The Dark Tower is the seventh novel in the Dark Tower series and my second favorite book of the series. It does have some flaws, the most egregious one being is its length. It is 845 pages long and could probably be cut down by half and not lose much in the way of plot.
If you are reading this, I am going to assume that you have read the book, or you don’t care about knowing the ending.
There are three pieces of this novel that make it satisfying for me. First, I love the way that Stephen King weaves himself into the story. It is a fascinating insight into the struggles King experiences in his writing. In 2002 (before Wolves of the Calla) King announced his retirement due to the injuries he sustained when hit by a car in 1999. By adding himself to the story, he directly addresses his fans and explains why he took so long to write this series.
The second piece I loved was the conclusion of the story lines around Randall Flagg, Mordred, and the Crimson King. The endings of all three characters were anti-climactic. Some readers will hate this. However, I enjoyed that a journey punctuated by huge battles ended the biggest bad guys with almost no fanfare.

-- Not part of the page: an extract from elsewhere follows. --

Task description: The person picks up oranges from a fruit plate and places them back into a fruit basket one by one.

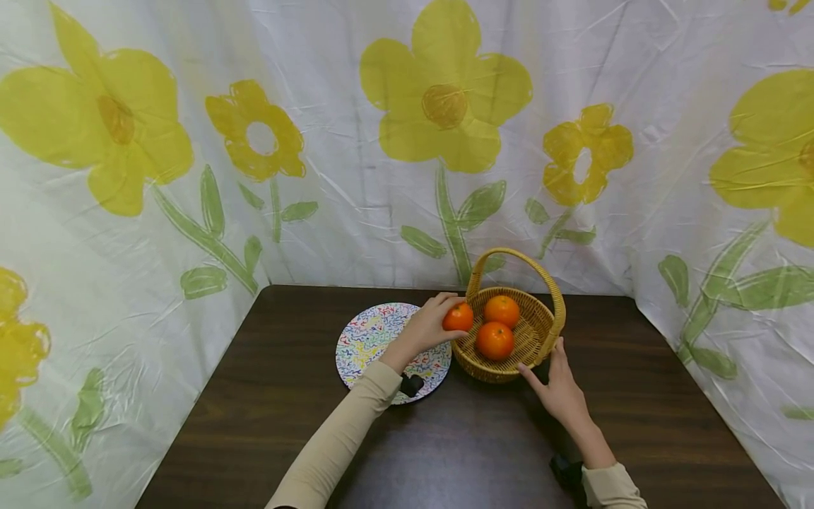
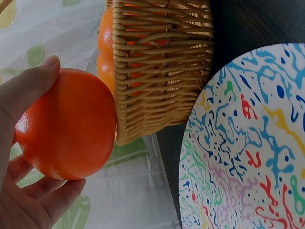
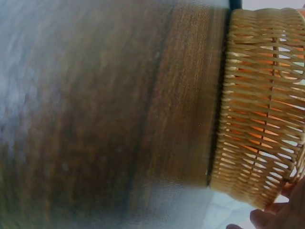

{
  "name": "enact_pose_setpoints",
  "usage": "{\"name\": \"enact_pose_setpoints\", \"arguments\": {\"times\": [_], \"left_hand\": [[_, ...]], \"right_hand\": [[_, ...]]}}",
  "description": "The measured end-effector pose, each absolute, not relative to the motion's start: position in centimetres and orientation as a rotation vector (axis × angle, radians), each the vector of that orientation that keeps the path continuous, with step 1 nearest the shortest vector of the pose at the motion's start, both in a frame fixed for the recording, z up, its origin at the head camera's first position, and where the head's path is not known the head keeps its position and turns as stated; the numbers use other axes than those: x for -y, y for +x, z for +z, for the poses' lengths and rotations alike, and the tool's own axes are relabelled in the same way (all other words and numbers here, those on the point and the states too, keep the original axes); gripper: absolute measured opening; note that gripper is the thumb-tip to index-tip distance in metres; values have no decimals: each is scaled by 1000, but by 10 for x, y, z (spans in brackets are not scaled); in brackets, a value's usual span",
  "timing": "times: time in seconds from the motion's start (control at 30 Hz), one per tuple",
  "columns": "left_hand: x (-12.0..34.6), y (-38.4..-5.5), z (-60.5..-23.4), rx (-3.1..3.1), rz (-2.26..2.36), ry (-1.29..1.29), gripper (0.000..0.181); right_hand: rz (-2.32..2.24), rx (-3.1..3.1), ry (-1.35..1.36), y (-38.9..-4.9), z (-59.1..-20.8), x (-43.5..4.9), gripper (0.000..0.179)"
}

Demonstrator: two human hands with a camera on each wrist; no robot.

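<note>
My left hand grips an orange at the left rim of the wicker basket. In the left wrist view, thumb and fingers curl round this orange, whose side meets or nearly meets the basket's edge. Two more oranges lie inside the basket. My right hand holds the basket's right side near the foot of its arched handle. Only some fingertips of the right hand show in the right wrist view, beside the woven wall.
A round plate or mat with multicoloured squiggles lies left of the basket, partly under my left forearm. Both stand toward the back of the dark wooden table. A white sheet with yellow flowers hangs behind and along the sides.
</note>
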State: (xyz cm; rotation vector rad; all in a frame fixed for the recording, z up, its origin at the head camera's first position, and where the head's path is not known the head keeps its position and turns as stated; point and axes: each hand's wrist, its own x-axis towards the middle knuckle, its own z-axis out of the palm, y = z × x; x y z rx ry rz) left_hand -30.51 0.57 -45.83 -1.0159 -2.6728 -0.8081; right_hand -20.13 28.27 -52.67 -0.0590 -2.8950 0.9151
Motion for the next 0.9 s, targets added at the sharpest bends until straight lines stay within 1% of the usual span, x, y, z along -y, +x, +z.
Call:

Lastly, I loved the ending. Roland reaches the top of the tower only to realize that he has been there countless times before, and he is transported back in time to the Mohaine desert, to the scene that started The Gunslinger. The series ends where it began, with the line “The man in black fled across the desert, and the gunslinger followed.”
We’ve reached the end of the series. My feelings are different than the first time I read it. I’m still a fan but a second read through (as an older reader) has revealed the flaws of the series. Give the series a try if you are into fantasy epics or if you are a fan of Stephen King. I would suggest reading at least the first three books before making the decision of whether to read the entire series.